Action item: Some lines in the data below hold the string "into". Report how many, as a bare number.

Task inputs:

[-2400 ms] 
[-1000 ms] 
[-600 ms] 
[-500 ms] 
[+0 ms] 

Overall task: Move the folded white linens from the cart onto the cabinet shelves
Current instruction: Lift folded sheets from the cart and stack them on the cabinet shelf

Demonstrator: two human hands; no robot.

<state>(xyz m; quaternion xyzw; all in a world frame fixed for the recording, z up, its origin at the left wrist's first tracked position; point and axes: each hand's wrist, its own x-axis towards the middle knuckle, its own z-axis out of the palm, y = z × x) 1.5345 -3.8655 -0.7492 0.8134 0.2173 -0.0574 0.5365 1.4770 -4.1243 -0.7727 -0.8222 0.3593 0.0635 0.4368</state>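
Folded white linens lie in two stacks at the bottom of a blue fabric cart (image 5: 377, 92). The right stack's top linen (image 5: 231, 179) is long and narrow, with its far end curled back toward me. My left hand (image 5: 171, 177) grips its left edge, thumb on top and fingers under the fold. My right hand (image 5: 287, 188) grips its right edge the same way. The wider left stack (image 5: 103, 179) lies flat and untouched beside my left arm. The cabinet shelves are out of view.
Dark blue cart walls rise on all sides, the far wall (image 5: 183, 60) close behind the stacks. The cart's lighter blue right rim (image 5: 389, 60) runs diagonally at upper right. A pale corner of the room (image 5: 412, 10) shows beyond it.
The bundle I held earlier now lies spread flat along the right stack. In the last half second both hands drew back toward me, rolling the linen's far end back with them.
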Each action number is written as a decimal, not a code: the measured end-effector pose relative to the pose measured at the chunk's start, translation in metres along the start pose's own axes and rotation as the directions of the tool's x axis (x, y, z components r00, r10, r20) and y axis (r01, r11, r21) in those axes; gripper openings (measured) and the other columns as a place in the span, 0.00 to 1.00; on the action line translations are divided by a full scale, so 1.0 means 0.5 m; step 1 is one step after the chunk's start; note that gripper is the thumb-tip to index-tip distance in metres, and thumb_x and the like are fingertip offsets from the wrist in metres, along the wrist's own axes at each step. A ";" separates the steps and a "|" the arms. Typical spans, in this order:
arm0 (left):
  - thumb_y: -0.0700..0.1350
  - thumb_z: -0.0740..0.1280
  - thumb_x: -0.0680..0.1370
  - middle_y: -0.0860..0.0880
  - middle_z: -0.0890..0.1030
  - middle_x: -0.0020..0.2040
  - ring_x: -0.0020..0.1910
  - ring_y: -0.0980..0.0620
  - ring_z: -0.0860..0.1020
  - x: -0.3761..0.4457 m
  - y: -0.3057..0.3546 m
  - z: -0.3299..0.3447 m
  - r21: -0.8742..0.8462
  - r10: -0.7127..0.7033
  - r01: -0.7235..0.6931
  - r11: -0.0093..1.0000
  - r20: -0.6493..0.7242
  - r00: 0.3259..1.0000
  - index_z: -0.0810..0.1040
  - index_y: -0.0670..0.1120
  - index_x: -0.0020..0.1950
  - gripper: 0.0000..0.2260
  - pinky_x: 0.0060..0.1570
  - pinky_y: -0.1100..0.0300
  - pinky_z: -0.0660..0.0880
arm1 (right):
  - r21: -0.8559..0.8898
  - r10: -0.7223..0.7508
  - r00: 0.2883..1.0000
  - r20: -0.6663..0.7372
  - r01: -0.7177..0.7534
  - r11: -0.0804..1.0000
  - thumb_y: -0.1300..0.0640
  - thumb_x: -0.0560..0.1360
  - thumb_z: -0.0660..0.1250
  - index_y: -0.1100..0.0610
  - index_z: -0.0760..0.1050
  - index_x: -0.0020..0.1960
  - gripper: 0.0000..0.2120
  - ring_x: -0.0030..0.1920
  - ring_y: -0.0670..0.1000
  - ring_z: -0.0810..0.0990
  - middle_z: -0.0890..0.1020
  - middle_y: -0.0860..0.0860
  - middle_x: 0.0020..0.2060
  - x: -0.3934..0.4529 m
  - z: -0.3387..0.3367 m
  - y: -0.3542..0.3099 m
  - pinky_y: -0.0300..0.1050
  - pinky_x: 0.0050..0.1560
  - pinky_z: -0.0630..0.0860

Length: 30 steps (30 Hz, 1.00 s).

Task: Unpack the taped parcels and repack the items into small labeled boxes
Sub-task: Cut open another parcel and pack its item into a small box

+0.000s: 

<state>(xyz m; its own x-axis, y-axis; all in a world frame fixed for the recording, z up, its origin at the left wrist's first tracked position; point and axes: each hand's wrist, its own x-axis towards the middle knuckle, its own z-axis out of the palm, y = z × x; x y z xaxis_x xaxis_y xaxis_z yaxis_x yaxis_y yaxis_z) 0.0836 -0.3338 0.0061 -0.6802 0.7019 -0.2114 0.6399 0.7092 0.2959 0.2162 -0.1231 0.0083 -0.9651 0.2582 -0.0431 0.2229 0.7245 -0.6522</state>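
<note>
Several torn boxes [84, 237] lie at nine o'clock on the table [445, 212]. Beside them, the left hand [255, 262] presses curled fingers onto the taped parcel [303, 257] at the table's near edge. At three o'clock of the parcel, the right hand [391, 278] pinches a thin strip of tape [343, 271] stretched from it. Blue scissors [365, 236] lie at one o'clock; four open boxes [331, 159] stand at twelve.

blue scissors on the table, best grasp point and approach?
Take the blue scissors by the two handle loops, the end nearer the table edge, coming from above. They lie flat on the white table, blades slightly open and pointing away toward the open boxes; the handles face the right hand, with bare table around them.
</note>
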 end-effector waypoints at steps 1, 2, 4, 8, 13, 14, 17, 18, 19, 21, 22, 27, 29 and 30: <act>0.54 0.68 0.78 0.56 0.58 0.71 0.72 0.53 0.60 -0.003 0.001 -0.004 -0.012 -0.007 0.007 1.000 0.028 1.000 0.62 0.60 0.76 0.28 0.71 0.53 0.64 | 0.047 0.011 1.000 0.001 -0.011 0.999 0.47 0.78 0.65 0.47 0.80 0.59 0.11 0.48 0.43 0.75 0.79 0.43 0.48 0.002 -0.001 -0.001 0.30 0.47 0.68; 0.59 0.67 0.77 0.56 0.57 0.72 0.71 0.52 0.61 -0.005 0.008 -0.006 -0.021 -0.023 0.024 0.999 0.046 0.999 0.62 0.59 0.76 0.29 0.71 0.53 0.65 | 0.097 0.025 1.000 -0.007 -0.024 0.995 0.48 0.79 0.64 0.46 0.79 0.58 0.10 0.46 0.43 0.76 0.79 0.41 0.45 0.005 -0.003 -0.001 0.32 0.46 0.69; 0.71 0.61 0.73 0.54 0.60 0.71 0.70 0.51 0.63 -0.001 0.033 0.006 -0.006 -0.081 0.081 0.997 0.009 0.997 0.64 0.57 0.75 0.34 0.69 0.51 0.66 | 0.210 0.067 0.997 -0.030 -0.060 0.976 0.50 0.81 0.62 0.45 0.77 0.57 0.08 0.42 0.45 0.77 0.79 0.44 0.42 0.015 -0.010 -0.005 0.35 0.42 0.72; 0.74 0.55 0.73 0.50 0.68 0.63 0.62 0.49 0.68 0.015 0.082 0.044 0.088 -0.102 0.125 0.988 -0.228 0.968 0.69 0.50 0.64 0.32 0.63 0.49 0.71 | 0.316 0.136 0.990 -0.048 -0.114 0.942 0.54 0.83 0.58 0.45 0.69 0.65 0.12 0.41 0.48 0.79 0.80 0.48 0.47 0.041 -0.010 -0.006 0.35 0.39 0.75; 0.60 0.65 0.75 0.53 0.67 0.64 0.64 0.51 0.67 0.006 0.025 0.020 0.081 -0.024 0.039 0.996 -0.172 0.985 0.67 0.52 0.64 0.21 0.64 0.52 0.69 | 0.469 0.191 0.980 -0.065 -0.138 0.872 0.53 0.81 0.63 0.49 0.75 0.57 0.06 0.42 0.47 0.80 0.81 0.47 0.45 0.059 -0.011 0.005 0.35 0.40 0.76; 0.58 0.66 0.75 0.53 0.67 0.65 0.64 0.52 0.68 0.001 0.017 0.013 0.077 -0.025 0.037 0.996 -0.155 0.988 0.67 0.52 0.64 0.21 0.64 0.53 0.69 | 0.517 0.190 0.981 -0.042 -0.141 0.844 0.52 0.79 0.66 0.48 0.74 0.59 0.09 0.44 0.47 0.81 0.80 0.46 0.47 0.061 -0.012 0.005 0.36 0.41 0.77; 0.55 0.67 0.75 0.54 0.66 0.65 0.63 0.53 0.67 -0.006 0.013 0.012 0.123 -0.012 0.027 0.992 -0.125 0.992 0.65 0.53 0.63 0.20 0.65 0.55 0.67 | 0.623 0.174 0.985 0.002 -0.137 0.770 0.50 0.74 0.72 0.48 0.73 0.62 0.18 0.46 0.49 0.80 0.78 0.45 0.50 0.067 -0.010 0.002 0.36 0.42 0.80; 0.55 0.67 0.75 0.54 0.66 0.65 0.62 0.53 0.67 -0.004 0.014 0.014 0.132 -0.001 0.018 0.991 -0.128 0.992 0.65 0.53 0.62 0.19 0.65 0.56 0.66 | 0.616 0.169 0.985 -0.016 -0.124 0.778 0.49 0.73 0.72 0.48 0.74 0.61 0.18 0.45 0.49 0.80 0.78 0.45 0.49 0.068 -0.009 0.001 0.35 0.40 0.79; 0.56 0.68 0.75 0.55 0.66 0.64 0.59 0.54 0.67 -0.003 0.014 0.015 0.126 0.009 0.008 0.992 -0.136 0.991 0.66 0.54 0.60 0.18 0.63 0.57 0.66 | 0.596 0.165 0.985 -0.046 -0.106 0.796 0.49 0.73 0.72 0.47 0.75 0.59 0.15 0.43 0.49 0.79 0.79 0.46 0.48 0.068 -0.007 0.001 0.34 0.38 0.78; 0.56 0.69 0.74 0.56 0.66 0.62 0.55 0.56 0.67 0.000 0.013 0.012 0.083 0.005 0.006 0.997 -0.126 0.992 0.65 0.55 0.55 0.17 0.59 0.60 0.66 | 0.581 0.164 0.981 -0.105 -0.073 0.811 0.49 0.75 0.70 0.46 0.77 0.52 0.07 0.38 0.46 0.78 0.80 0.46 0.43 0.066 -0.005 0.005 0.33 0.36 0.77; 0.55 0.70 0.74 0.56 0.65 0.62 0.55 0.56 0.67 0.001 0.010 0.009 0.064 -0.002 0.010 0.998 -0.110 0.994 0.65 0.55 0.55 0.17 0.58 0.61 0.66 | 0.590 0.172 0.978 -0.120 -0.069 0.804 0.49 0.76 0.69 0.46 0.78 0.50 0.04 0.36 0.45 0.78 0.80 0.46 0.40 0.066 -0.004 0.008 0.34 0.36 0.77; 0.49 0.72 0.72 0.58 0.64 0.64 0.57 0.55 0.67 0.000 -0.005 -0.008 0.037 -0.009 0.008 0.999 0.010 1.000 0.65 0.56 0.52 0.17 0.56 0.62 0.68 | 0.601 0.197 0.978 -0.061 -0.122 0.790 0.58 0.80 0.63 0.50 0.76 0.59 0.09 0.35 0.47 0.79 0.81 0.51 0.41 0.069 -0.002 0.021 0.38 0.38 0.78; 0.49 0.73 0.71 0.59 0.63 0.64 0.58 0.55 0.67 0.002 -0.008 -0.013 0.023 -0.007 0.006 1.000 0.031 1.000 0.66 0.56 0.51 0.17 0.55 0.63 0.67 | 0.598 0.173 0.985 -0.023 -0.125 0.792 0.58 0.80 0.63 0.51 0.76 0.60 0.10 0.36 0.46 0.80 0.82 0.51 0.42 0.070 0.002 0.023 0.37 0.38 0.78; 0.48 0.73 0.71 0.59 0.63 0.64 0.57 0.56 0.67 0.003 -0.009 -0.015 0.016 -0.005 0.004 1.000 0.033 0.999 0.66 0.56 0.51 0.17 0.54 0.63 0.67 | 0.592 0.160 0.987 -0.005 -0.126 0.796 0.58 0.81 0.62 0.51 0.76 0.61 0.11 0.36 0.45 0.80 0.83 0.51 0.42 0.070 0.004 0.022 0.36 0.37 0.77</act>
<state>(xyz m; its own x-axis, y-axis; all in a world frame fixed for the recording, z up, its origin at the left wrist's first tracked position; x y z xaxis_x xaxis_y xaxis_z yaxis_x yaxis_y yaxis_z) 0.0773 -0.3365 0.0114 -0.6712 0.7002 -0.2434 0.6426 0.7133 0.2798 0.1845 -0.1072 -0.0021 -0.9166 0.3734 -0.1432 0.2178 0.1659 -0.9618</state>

Answer section: 2